At the far edge of her right lung, is where it was. It had originally been in her left breast! And -- for you anatomists out there -- subsequent views showed it was definitely within the lung, not overlying it on the outside. Now, here's the hard part, because I'm not clever enough to be able to draw explanatory pictures and load them into this blog: the only way this could have happened is if the wire had humped itself directly down through the breast, through the chest wall, and into Marlene's heart: her right ventricle, to be precise, after which it was flushed out into the pulmonary artery and sent into the lung. The only other avenue was for the wire to have entered a vein in Marlene's breast -- or the big vein under her collarbone (the subclavian vein) and then gone to the heart. But the wire was at least two inches long. No way it could have made the twists and turns required of that circuit, starting its journey through a small vein.

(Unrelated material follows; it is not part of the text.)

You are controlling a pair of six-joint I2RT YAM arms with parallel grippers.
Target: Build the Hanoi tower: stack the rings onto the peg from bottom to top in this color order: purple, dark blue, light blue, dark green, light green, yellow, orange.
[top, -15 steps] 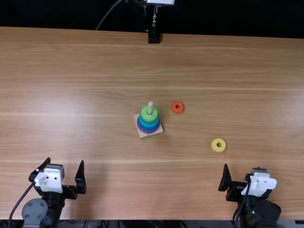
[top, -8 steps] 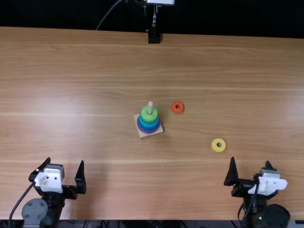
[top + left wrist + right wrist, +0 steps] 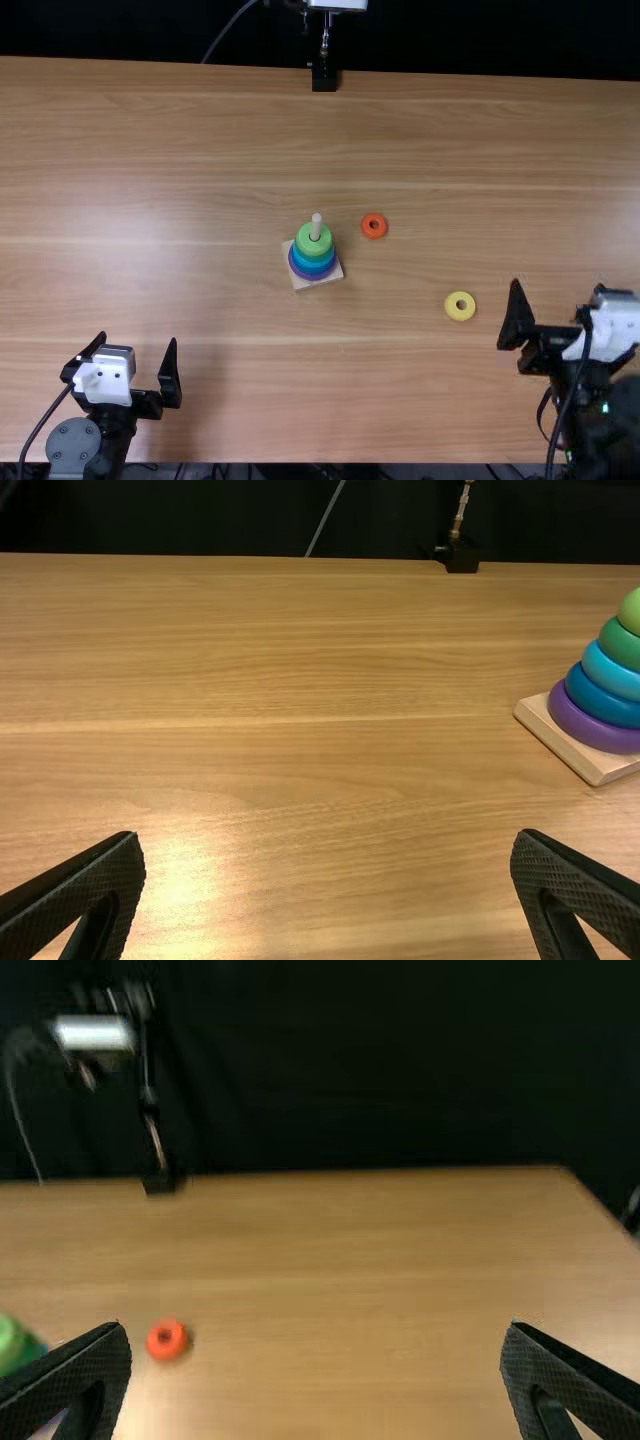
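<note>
Top view: the ring stack (image 3: 314,252) sits around the peg (image 3: 317,224) on its wooden base (image 3: 303,284), near the middle of the bench (image 3: 180,150). The yellow ring (image 3: 453,311) lies flat on the bench, off the peg, between the stack and the right end effector (image 3: 558,286), nearer the latter and to its left. The orange ring (image 3: 373,234) also lies flat, just beside the base on its right side and slightly farther across. Right end effector: fingers apart, nothing between them. Left end effector (image 3: 137,339): likewise spread and empty, well apart from both loose rings.

Left wrist view: order from the base up reads purple ring (image 3: 590,725), dark blue ring (image 3: 600,700), light blue ring (image 3: 607,672), dark green ring (image 3: 620,645), light green ring (image 3: 631,615). Five levels agree with the required sequence. Step in hand, as judged: yellow, then orange to finish. Next move calls for the right end effector to line up over the yellow ring, grip it squarely and centre its hole above the peg tip.

Right wrist view: the spread fingers hold nothing; the orange ring rests beyond them. The green shape partly behind one finger is probably the stack.
</note>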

"I've got some good news, and some bad news," I told Marlene. "The good news is that the shadow in your breast continues to look harmless, and safe to leave alone. The bad news is that the wire..... DRILLED A HOLE THROUGH YOUR FRIGGIN' HEART, PASSED RIGHT THROUGH IT AND STABBED ITSELF INTO YOUR LUNG. YOU'RE GONNA DIE!!!!!" OK, I didn't say that last part. But I figured that's what she'd hear, no matter what I said. Who wouldn't? I explained as mildly and as carefully as I could, drawing the sort of pictures I'd be doing now if I were clever enough, pointing out that if anything bad might happen, it'd already have occurred. I must have done alright, because Marlene remained seated calmly, as opposed to falling to the floor. I told her honestly that I'd neither seen nor heard of anything like it, and that I'd get consultations from cardiologists and chest surgeons; but that I thought the wire had done all the traveling it would ever do, and had come peacefully to rest where it would do no further harm. She liked that.
Catheter-wielding cardiologists and scalpel-wielding heart surgeons agreed: leave the damn thing alone. More damage was possible from trying to get it out than it could conceivably cause left in place. Subsequent Xrays over the next year confirmed it was happy where it was, and so was she. I'm pleased to say I'd never cut and lost a wire in a breast; but after meeting Marlene, I was even more careful with them than I'd been.